Pour la majorité d’entre nous, manger est un acte automatique et simple, une promesse de plaisir dont on profite pleinement. Pour beaucoup de personnes autistes, ces rendez-vous quotidiens ne sont guère réjouissants.

Décryptons l’acte de manger à travers ses 3 champs de compétences majeurs :La capacité motrice globale, un bon tonus musculaire, permettent de se tenir assis et droit, de bouger les membres supérieurs sans engager tout le reste du corps dans le mouvement. La motricité fine permet de manier son verre et ses couverts, porter les aliments à la bouche avec précision, d’être capable de mouvements simultanés différenciés et synchronisés (piquer, découper, etc.). Enfin, la motricité orale permet de garder l’aliment en bouche grâce à l’action coordonnée des lèvres, de la mâchoire et de la langue, de le mastiquer finement pour le déglutir en toute sécurité.

La capacité cognitive est l’ensemble des processus mentaux qui permet de percevoir, traiter et utiliser les informations. Reconnaître et différencier un aliment d’un autre, avoir une bonne compréhension du contexte et de l’environnement du repas permet d’y réagir et d’adapter au mieux son comportement.

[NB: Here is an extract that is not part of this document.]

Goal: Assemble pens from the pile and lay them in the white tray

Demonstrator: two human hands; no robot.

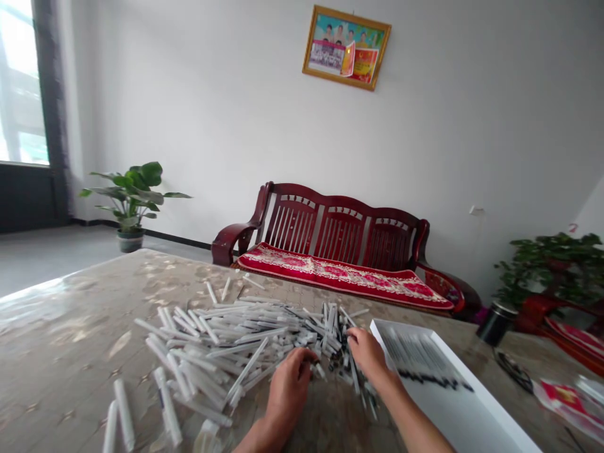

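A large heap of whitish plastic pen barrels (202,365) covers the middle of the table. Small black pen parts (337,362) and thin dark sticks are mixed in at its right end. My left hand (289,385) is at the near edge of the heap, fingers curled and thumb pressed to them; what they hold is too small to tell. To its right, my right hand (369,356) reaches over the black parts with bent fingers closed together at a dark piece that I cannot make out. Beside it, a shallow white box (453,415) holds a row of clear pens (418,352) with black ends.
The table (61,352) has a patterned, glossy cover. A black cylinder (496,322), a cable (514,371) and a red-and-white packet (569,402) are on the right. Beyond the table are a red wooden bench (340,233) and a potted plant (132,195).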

La capacité d’intégration sensorielle permet de filtrer et traiter la multitude de stimuli aussi bien extérieurs, qu’ils soient visuels, sonores, tactiles, olfactifs et gustatifs, et intérieurs à notre corps (vestibulaires, intéroceptifs et proprioceptifs), tous en éveil au moment du repas.

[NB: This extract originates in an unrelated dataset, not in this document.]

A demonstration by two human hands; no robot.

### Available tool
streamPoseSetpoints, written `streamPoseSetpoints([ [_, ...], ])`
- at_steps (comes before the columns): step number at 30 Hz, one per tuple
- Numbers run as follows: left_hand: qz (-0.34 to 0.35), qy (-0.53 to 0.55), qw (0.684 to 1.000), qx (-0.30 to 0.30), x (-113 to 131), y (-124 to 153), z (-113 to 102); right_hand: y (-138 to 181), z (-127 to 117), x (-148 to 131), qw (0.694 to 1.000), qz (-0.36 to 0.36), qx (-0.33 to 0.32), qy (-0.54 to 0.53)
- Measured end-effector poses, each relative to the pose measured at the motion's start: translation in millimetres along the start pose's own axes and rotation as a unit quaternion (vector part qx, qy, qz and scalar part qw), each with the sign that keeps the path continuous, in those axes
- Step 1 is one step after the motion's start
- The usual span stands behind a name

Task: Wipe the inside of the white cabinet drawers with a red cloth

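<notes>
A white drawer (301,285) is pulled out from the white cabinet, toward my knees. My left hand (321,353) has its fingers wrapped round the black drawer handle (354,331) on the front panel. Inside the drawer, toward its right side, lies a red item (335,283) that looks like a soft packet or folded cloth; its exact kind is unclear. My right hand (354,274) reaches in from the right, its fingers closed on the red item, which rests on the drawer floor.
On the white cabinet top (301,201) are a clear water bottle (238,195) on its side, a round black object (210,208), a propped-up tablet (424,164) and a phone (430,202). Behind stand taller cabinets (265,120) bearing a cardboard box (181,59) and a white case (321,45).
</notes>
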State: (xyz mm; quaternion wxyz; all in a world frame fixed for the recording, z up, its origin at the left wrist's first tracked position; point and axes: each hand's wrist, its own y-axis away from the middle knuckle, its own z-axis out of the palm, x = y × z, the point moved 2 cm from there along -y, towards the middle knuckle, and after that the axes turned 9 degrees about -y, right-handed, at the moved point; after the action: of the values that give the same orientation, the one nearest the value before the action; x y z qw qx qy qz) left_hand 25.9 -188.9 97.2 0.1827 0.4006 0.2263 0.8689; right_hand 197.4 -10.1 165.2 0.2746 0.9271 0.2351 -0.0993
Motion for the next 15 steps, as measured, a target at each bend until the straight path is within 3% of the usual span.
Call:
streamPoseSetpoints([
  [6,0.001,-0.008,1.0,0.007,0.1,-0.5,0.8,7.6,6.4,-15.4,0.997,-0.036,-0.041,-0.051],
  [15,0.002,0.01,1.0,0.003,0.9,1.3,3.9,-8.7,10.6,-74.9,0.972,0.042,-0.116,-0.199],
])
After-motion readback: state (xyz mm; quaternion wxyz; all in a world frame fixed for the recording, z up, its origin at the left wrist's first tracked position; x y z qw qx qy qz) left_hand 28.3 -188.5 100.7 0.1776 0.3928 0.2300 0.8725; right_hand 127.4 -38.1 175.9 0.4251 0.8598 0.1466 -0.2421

Imaginez une seconde ne plus être protégé par ce filtre qui gère et équilibre les milliers de stimuli ressentis par votre corps lorsque vous mangez!

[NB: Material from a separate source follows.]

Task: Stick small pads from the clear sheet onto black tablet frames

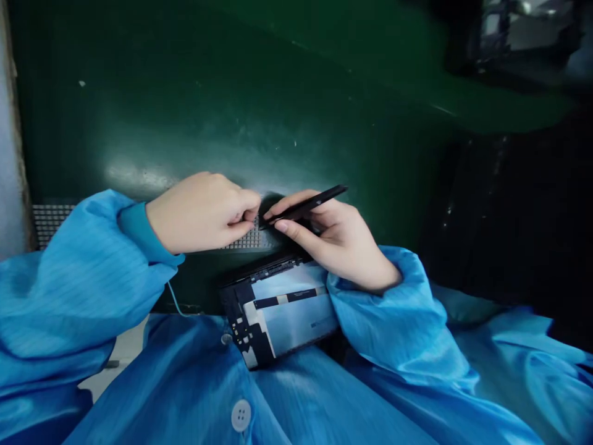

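Observation:
My right hand [347, 238] grips slim black tweezers [319, 199] between thumb and fingers, their tip pointing down to the left. Close to that tip, my left hand [201, 213] is closed with thumb and forefinger pinched; whatever lies between them is too small to make out. Beneath both hands runs a pale strip with a grid of small squares [248, 240], partly covered by the left hand and sleeve. An opened phone-like device [296, 327], showing a silvery battery and dark frame, rests tilted near my body, below the right hand.
A green mat [185, 93] covers the work surface, with small white specks on it. Dark equipment [523, 37] stands at the upper right. A blue wrist band [148, 232] with a thin cord [175, 300] circles my left wrist. Blue sleeves surround both arms.

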`<act>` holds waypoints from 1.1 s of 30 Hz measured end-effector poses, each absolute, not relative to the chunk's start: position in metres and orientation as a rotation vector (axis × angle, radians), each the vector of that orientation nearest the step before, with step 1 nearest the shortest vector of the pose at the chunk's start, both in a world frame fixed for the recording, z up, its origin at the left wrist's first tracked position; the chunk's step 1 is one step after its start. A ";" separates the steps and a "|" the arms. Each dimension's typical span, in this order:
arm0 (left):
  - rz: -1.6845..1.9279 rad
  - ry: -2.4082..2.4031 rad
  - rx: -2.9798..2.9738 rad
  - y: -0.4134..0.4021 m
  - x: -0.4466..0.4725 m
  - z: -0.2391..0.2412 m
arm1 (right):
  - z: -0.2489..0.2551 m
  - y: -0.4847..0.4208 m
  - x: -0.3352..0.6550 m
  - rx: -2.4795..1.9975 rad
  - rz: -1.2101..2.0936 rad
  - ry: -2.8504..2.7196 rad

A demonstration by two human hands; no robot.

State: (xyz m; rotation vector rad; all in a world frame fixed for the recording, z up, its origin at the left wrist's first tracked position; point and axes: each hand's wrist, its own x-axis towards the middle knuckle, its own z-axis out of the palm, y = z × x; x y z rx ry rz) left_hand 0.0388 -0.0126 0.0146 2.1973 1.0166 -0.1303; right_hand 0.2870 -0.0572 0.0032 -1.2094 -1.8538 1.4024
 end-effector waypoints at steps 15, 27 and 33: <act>-0.183 1.086 2.186 -0.012 0.041 0.017 | 0.024 -0.173 0.255 -1.429 1.000 -1.235; -0.142 1.062 2.238 -0.013 0.041 0.018 | 0.002 -0.191 0.233 -1.393 0.877 -1.461; -0.042 1.015 2.254 -0.013 0.034 0.008 | 0.024 -0.172 0.246 -1.451 0.964 -1.607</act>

Vous voilà doté d’une telle acuité que vous vivez dans une réalité hyper-augmentée où chaque information sensorielle est perçue dans son intensité la plus forte. La perception visuelle de votre assiette de petits pois devient un champ de bataille où chaque élément est scrupuleusement analysé et comparé à tous les autres dans sa forme, sa taille et sa couleur. Essayez, c’est éreintant !
En découvrant votre assiette, après la vue, vient l’odorat ! Saviez-vous que ce sens méconnu influence à 75% la décision de goûter un plat ? En cas d’hypernosmie (hypersensibilité olfactive) comme chez beaucoup de personnes autistes, vous comprendrez aisément qu’elles puissent être écœurées au point de fuir à la vue d’un plat.

Avant la mise en bouche, le toucher du bout des doigts, des lèvres ou de la langue permet d’appréhender les textures (croquante, granuleuse, crémeuse, râpeuse, etc.), de tester la température des aliments et donner des indices sur ce que cela pourrait donner dans la bouche.

Mais souvent, les enfants autistes n’aiment pas toucher. Beaucoup détestent se salir.
Une fois en bouche, le goût se déploie grâce aux 3000 capteurs présents sur notre langue. Sensibles au froid, au chaud, aux différentes pressions, ils permettent de différencier un aliment dur d’un aliment mou et d’identifier les 5 saveurs (acide, amer, sucré, salé et umami).

Si certains enfants autistes refusent de mastiquer, ce n’est pas forcément lié à un problème moteur.

Déjà envahi d’innombrables stimuli à traiter, l’enfant est effrayé par la mastication car elle décuple de nouvelles sensations à chaque mastication : transformation de la texture par la salive, de la pression, de la température, de chaque saveur … Sans compter qu’à chaque action des dents, des molécules odorantes sont libérées et évoluent d’une seconde à l’autre. Chaque bouchée et mouvement de mastication est un nouvel étonnement !
Et l’ouïe, dans tout ce capharnaüm, n’est pas en reste : bruit de l’environnement au moment du repas, des personnes qui parlent, bruit des chaises, des couverts, des assiettes, des verres, le son des aliments que l’on mâche et que l’on déglutit… Sans compter les distractions de mouvements autour de la table et de l’enfant !
Manger n’est pas facile ; ça s’apprend ! Manger demande une trentaine de gestes et réflexes complexes moteurs et sensoriels entre les activités annexes (s’asseoir, porter d’une main, tenir ses couverts, ouvrir son pot de yaourt, tolérer l’aliment devant soi, etc.) et la prise alimentaire elle-même.